Overview

STAMP Model

Interlock applies STAMP (Systems-Theoretic Accident Model and Processes) to data pipeline operations. In STAMP, accidents result from inadequate enforcement of safety constraints – not just component failures. Interlock maps this to data pipelines:

STAMP Concept	Interlock Mapping
Safety constraint	Validation rule (declarative check against sensor data)
Control structure	Pipeline config (YAML defining schedule, rules, job, SLA)
Controller	Orchestrator Lambda + Step Functions (evaluates rules, triggers jobs)
Controlled process	Pipeline (data transformation job)
Feedback	Sensor data written to DynamoDB by external processes
Absence of control action	Watchdog Lambda (missed schedule and stale trigger detection)

Sensor-Driven Model

Interlock does not run evaluator subprocesses or make HTTP calls to check readiness. Instead, external processes push sensor data into the DynamoDB control table. The framework reads this data and evaluates it against declarative validation rules.

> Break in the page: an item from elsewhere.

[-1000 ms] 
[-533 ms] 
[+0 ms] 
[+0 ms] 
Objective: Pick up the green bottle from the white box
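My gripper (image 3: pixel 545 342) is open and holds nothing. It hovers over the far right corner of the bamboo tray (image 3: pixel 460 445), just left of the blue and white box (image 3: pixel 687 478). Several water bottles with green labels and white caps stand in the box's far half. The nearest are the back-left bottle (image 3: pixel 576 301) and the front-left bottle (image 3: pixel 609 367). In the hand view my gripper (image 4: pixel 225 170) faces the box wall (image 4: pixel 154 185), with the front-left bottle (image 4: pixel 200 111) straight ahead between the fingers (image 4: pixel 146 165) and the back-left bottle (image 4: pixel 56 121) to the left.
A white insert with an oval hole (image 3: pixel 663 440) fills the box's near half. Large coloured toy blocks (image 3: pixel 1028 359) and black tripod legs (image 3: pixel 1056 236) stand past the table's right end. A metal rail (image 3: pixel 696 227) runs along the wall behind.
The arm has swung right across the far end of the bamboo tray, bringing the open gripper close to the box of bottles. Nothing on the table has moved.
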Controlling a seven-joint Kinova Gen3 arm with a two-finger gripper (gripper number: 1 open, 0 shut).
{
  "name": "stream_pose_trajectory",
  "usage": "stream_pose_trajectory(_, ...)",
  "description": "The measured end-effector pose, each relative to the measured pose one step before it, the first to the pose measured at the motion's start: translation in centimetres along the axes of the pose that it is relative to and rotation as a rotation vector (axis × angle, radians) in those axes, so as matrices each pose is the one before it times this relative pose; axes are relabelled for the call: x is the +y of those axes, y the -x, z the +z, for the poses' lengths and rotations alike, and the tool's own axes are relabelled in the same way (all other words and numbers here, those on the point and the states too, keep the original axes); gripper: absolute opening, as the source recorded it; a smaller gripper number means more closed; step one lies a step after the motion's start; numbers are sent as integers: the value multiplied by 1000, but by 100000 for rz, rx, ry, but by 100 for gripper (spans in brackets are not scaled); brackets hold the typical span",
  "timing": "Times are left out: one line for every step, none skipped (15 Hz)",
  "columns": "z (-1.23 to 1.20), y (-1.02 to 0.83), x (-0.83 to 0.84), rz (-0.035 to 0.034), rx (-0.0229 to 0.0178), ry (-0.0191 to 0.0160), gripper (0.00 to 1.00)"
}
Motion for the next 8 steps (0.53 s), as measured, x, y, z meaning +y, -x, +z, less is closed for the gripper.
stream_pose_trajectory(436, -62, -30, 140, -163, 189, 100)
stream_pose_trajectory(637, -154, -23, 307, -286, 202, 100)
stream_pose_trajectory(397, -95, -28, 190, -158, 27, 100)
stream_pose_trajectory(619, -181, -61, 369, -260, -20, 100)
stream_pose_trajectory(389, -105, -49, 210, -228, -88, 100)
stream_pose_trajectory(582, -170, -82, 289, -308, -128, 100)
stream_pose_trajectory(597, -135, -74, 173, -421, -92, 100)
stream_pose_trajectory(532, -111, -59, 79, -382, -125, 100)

External process ──→ DynamoDB control table (SENSOR# records)
                              │
                     DynamoDB Stream
                              │
                              ↓
                     stream-router Lambda
                              │
                    ┌─────────┴──────────┐
                    ↓                    ↓
          Sensor matches            Config change
          trigger condition         → invalidate cache
                    │
                    ↓
          Start Step Function execution

Sensor records use a composite key structure:

PK: PIPELINE#{pipelineId}
SK: SENSOR#{sensorKey}

Any system that can write to DynamoDB can serve as a sensor source: Lambda functions, Glue jobs, Airflow tasks, Step Function states, or external APIs via the AWS SDK.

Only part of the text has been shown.